By Geetanjali Kedia
Syngene International is entering the primary market on Monday 27th July 2015, with an offer for sale of 2.2 crore equity shares of Rs. 10 each, by parent Biocon Limited, in the price band of Rs. 240 to Rs. 250 per share. The issue, representing 11% of the post-issue paid up capital, will raise Rs. 528 crore to Rs. 550 crore, at the lower and upper end of the price band respectively, based on the price discovered. The issue, closing on Wednesday 29th July, does not have any retail discount, which was to be considered earlier. 20 lakh shares, representing ~9% of the issue, are reserved for shareholders of Biocon.
Syngene International, 83.6% subsidiary of Biocon Limited (with overall promoter holding of 85.5%), provides contract research services for end-to-end discovery and development of novel molecular entities to pharmaceutical, biotechnology, agrochemicals, consumer health, animal health, cosmetic and nutrition companies, through its team of 2,122 scientists. 9.9% stake in the company is owned by PE fund Silver Leaf Oak (acquired at Rs. 380 crore, via secondary purchase from promoter group, since Sept 2014), while 3.3% is held by the employee welfare trust, leaving balance 1.3% in the hands of private individuals / companies.
Company has very sound fundamentals, with 4 year revenue CAGR of 28%, between FY11- FY15 and PAT CAGR of 59%. During FY15, revenue grew 23% YoY, to Rs. 860 crore, 95% of which came via exports, while EBITDA margin was healthy at 34%, leading to an EBITDA of Rs. 293 crore, up 32% YoY. Since the company enjoys many tax concessions in form of SEZ unit and additional depreciation on plant and machinery, income tax rates are very low, and stood at just 14% for FY15. Thus, net profit of Rs. 175 crore was earned in FY15, translating into net margin and EPS of 20.3% and Rs. 8.89 respectively.
On equity of Rs. 199 crore (face value of Rs. 10 each), company has net worth of Rs. 845 crore, as of 31st March 2015. While it has total debt of Rs. 155 crore, balance sheet shows current investments and cash balance of Rs. 262 crore, indicating net cash surplus of Rs. 107 crore, or Rs. 5.36 per share. Since the issue is 100% offer for sale, no proceeds will flow to the company. The PE investor is also not exiting via the issue. Promoter holing of the Biocon group will decline to 74.5%, post listing.

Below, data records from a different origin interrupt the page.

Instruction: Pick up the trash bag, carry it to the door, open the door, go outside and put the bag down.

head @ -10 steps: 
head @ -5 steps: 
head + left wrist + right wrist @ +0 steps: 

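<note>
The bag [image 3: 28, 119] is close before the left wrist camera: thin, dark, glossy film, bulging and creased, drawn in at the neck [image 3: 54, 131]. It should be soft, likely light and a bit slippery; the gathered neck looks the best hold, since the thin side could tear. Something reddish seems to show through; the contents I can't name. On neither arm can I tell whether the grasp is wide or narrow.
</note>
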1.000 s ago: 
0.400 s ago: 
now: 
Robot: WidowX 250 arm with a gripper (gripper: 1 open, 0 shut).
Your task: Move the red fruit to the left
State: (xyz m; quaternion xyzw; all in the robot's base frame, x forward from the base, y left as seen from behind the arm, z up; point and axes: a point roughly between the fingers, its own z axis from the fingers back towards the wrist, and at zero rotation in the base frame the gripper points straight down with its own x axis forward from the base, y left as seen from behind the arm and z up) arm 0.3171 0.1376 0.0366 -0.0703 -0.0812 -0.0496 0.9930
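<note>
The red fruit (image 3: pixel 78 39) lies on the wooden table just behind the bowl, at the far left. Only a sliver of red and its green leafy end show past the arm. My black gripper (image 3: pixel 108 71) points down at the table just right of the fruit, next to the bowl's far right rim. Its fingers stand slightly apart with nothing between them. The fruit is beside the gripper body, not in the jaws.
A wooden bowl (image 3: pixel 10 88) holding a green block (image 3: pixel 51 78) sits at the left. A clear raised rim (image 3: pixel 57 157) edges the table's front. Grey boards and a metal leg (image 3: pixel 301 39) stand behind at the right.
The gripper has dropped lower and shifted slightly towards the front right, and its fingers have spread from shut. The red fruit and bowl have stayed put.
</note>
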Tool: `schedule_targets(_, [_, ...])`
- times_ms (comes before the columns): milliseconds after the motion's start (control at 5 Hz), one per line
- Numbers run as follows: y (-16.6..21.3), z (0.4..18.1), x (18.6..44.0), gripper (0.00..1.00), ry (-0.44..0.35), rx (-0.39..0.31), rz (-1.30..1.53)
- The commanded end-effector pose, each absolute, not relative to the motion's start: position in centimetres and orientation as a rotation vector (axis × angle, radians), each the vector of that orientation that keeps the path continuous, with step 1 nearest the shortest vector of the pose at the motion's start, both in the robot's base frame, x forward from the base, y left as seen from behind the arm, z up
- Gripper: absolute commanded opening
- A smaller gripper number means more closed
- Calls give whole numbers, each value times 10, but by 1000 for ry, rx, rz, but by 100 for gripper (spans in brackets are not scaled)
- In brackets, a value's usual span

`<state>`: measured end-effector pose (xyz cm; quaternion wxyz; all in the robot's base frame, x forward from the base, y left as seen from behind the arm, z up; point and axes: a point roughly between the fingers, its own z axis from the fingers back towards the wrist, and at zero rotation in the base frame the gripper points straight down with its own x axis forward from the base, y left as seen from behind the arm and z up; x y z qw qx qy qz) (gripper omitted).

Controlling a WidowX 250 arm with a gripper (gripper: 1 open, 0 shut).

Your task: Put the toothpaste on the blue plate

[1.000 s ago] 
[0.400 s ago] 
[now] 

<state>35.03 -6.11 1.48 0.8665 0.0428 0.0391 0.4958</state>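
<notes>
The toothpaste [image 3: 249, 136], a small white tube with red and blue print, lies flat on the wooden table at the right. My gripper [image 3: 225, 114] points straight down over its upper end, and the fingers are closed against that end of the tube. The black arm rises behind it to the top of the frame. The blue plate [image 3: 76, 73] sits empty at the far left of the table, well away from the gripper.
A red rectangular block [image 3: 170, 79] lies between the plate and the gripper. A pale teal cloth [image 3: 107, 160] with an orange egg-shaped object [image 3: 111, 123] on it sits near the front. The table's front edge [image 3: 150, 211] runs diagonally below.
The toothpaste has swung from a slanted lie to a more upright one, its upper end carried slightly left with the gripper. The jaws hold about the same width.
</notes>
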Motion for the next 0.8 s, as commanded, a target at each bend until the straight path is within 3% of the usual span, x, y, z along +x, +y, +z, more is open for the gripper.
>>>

Biocon, in its Q1FY16 consolidated results, clocked Rs. 234 revenue for the contract research and manufacturing services, which is essentially Syngene International. Operating profit for Q1FY16 from this vertical stood at Rs. 80 crore, which reflects positive trend, as operating profit for FY15 stood at Rs. 297 crore. Thus, the company continues to post robust growth, so far, in the current fiscal too.
At upper band of Rs. 250 per share, company will have market cap of Rs. 4,978 crore. This discounts the FY15 earnings by a PE multiple of 28.4 times. Extrapolating FY15’s earnings growth rates of 30% to FY16, company is estimated to clock net profit of Rs. 228 crore for FY16, which indicates a PE multiple of 21.9 times, at upper price band. PE multiple of 22 times, based on current year earnings, is attractive for a high-growth pharma stock clocking healthy margins, with a sound balance sheet, backed by strong management team and pedigree. Since Sun Pharma Advanced Research is loss making and there are no other pure-play CRAMs players listed on Indian bourses, no listed peer is ideal for comparison.
Syngene International has proved to be very successful in turning into a bright spot in Biocon’s success – accounting for almost 45% in Biocon’s current market cap of Rs. 9.,300 crore. Only time will tell if this child has the potential to grow bigger than its parent, like what was reported for Maruti Suzuki’s market cap exceeding that of its parent Japan’s Suzuki Motors.
Leaving all speculations aside, Syngene is a fundamentally strong issue, priced reasonably. Hence, we recommend ‘subscribe’ to the issue.
Disclosure: Not applying in the IPO.